Ao contrário do filme de Padilha que desferia um soco no estômago de quem o assistia, as reações a este último devem ser bem mais amenas. A escolha de focar na relação de Sandro, Marisa e Alessandro, colocado na trama como o “real criminoso” (nas palavras de Barreto) em relação a Sandro, foi feita em contrapartida ao não-aprofundamento de questões como as abordadas no documentário e posteriormente em “Tropa de Elite” (também de Padilha e curiosamente escrito por Mantovani).

O diretor justifica essa escolha dizendo que queria contar uma história em que o encontro destas pessoas fosse o “fio condutor do filme” e o seqüestro ao ônibus da linha 174 ocuparia o lugar de clímax e não o centro na história, mas este episódio não funciona tão bem como um em cena. A opção de retratar uma personagem que acumula o papel de algumas reféns do fato real como uma “porra-louca” tira a tensão da cena. Incomoda também que este e outro episódio importante na vida de Sandro e a chacina da Candelária tenham sido tratados de forma rápida e sem fidelidade.

Alguns acusam a escolha de Barreto de covarde. A decisão sobre o que contar e da forma como fazê-la é do diretor e não cabe a ninguém discuti-la, mas que este não vá reclamar depois quando seu filme for facilmente esquecido pela memória cinematográfica. No entanto, ainda se falará muito sobre “Última Parada 174”. O filme tenta uma indicação ao Oscar na categoria de melhor filme estrangeiro como representante do Brasil.

Por isso, é muito provável que você tenha a sensação de algo que já foi visto anteriormente. A linguagem mista entre documentário e ficção, através da alternância de planos fixos e câmera na mão, o uso de não-atores e a estética das favelas estão todos lá. Se o diretor construiu ou não um filme com o fim exclusivo de inscrevê-lo em festivais internacionais já não se sabe, mas perto de obras como “Cidade de Deus” e o já citado “Tropa de Elite”, ele fica devendo originalidade.

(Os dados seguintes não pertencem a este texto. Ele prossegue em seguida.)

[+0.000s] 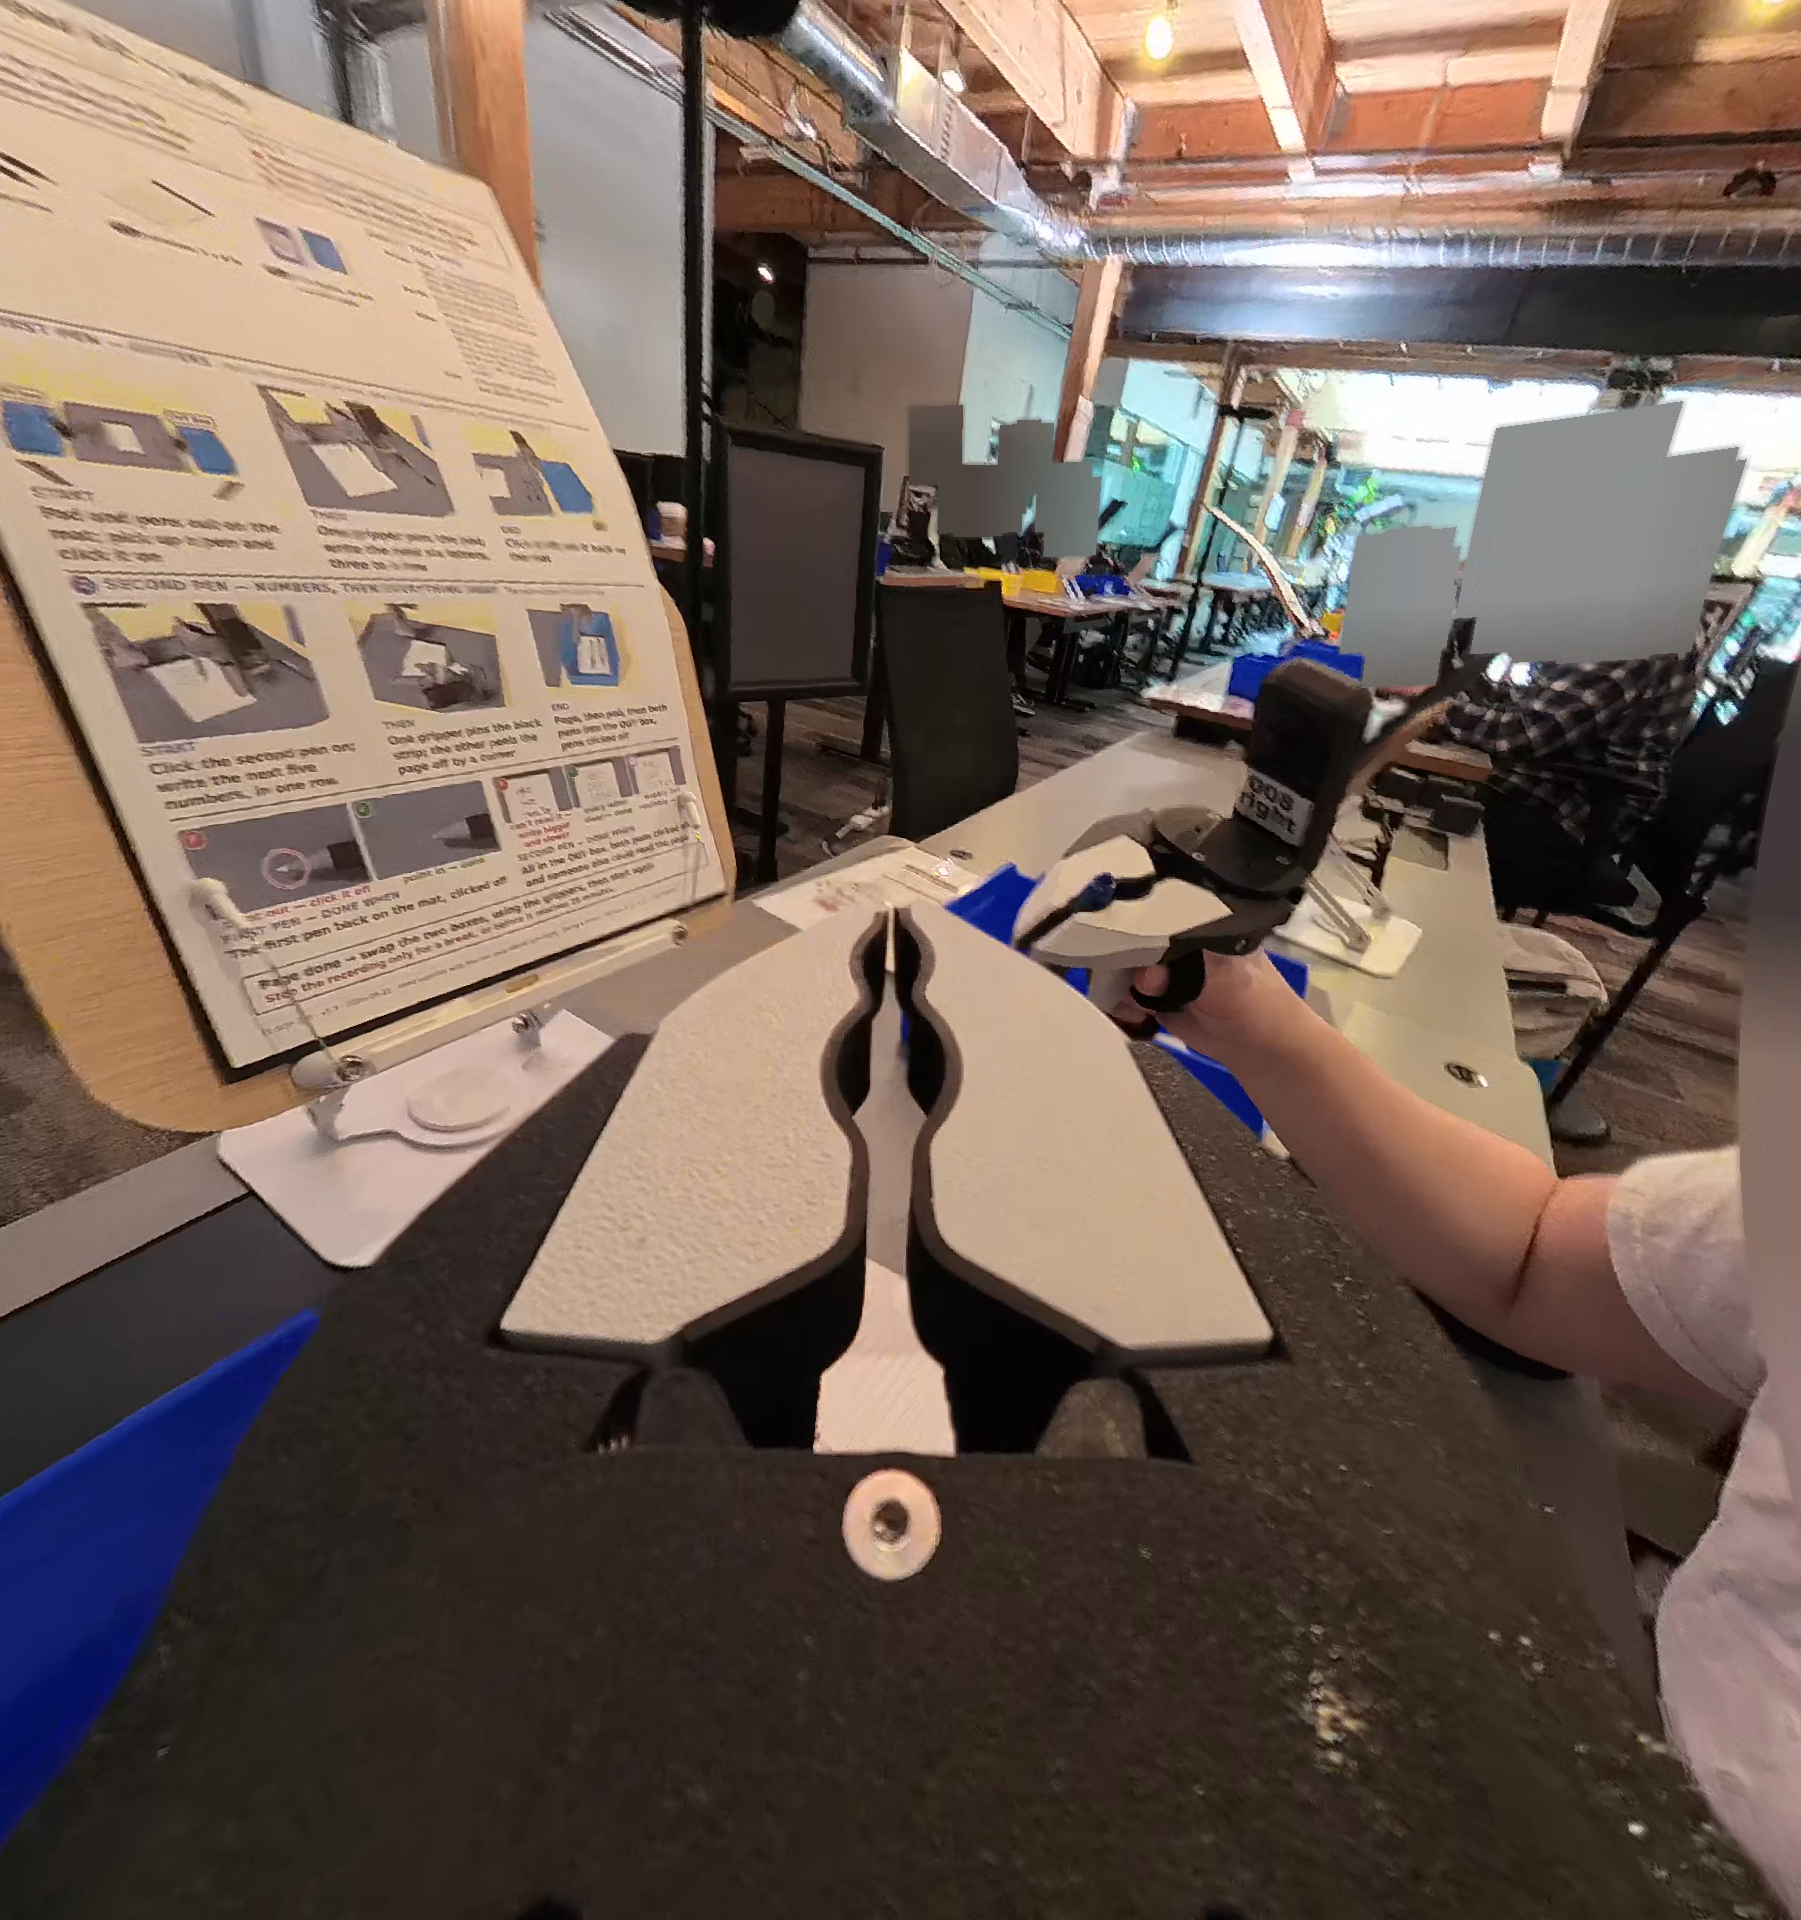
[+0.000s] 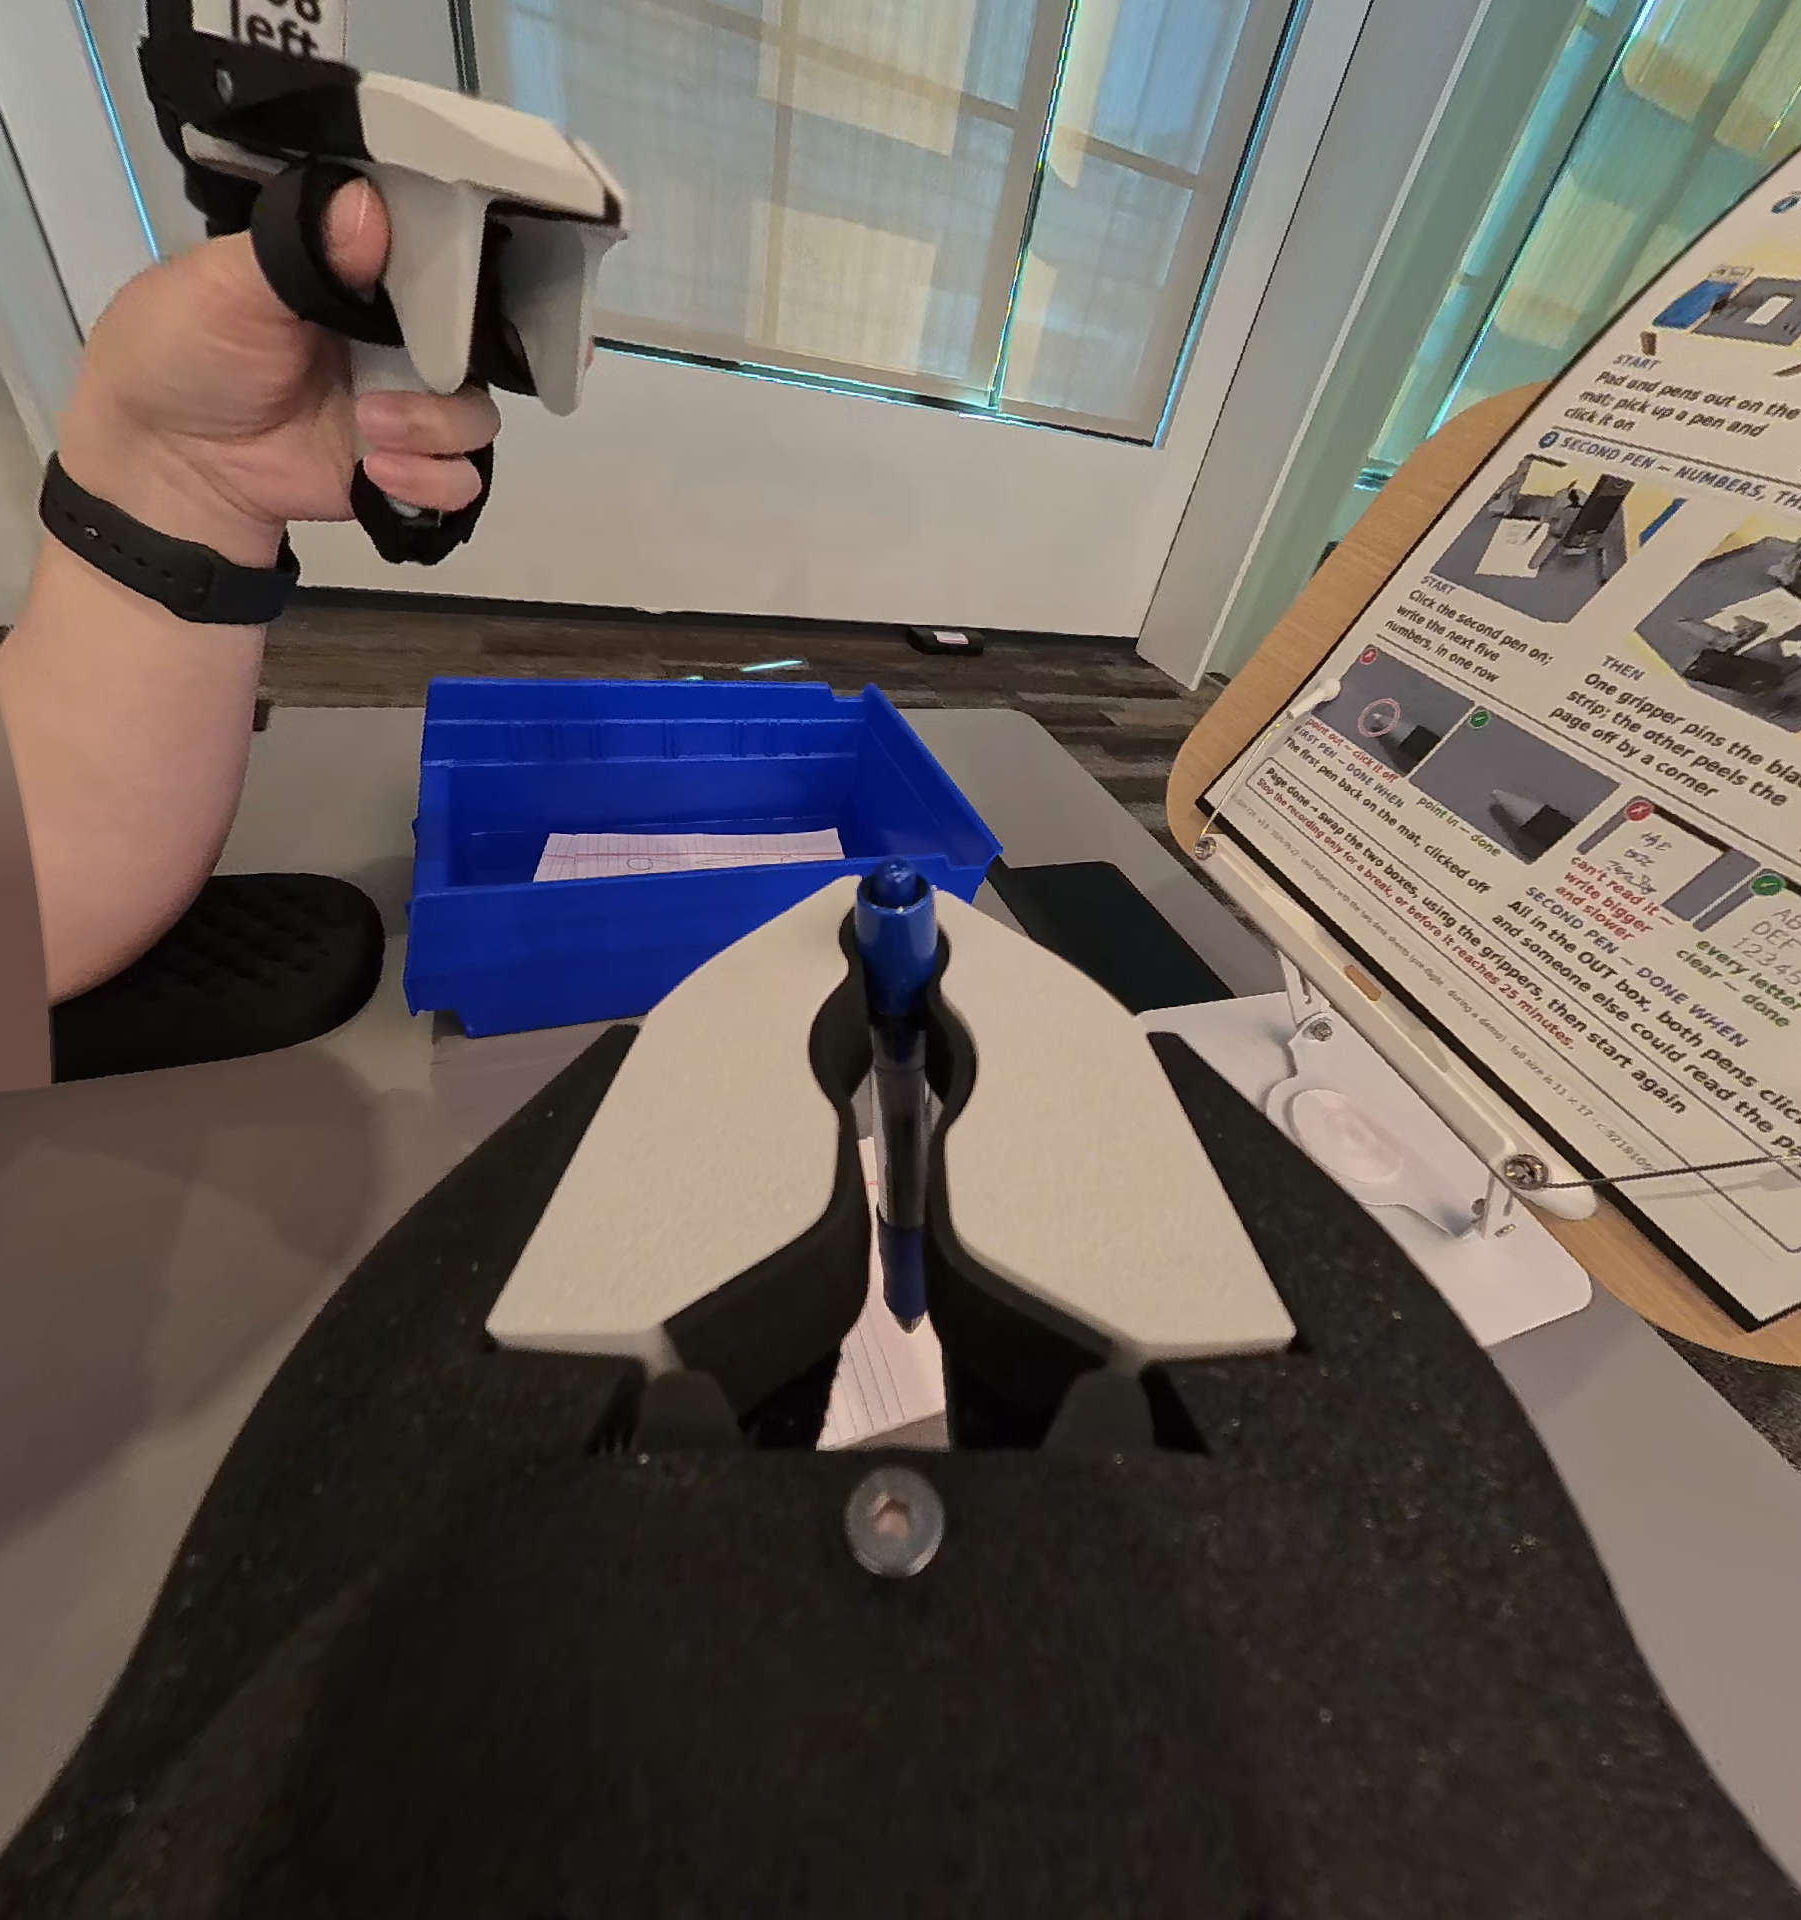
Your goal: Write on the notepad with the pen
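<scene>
Clearly the right gripper [image 2: 894, 935] clamps the blue pen [image 2: 898, 1049], cap end at 12 o'clock, its tip over a sliver of lined notepad [image 2: 880, 1387] mostly hidden beneath the fingers. At 11 o'clock, a blue bin [image 2: 563, 935] holds a lined sheet [image 2: 683, 854], partly cut off by its wall. The left gripper [image 1: 894, 920] is pressed closed, gripping nothing; an instruction board [image 1: 304, 623] stands blurred at 10 o'clock.

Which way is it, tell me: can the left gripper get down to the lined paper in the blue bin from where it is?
Probably yes. The left gripper hangs above the blue bin, which is open-topped, with nothing over the lined paper. Its jaws look shut, so they would have to open first.
</scene>
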Demonstrator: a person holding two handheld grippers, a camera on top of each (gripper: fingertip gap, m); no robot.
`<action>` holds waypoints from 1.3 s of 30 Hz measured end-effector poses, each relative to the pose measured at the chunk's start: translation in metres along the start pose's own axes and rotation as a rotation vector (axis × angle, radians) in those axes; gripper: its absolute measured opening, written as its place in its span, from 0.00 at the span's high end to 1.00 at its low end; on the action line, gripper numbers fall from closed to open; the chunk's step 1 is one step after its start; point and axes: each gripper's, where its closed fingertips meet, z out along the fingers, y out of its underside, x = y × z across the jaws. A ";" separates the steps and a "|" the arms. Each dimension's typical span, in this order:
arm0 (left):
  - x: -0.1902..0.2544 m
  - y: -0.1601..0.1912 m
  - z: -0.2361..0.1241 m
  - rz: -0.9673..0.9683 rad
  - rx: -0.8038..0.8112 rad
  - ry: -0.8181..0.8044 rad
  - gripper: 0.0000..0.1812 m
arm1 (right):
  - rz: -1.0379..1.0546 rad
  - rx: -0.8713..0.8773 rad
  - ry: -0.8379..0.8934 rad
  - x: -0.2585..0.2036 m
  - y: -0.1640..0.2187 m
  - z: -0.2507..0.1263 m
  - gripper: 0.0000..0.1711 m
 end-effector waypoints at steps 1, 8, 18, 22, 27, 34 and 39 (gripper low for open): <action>0.005 0.006 0.005 0.009 -0.032 0.031 1.00 | 0.013 0.005 -0.005 0.001 0.002 0.001 0.98; 0.069 0.079 0.056 0.022 -0.298 0.431 1.00 | 0.167 0.077 -0.056 0.009 0.018 0.012 0.97; 0.057 0.251 0.067 -0.054 -0.687 0.147 1.00 | 0.319 0.144 -0.138 0.008 0.046 0.049 0.98; 0.044 0.287 0.060 0.107 -0.796 -0.004 1.00 | 0.389 0.130 -0.179 0.005 0.065 0.071 0.98; 0.039 0.310 0.056 0.099 -0.828 -0.049 1.00 | 0.358 0.076 -0.167 0.002 0.087 0.095 0.98; 0.026 0.317 0.054 0.037 -0.832 -0.130 1.00 | 0.338 0.034 -0.161 0.002 0.093 0.116 0.98; 0.026 0.333 0.050 -0.026 -0.895 -0.143 1.00 | 0.326 0.010 -0.171 -0.006 0.097 0.118 0.98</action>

Isso não faz de “Última Parada 174” um filme ruim. A qualidade técnica assegura um bom espetáculo. Edição, fotografia e especialmente a trilha sonora são excelentes. Mas, repito, não trazem nada novo. O melhor, sem dúvida, fica por conta dos atores. Bruno Barreto trabalhou pela primeira vez com um grupo de profissionais e outro de não-atores. Todos eles exercem muito bem o seu papel. O destaque é Gomes, que veio do grupo Nós do Morro e dá vida a Sandro.

Bem realizado e cheio de qualidades, mas com o peso de ter grandes obras que o antecederam, “Última Parada 174” vai brigar pelo Oscar representando o Brasil sem a maior delas: a de mexer com o público e provocar reações apaixonadas.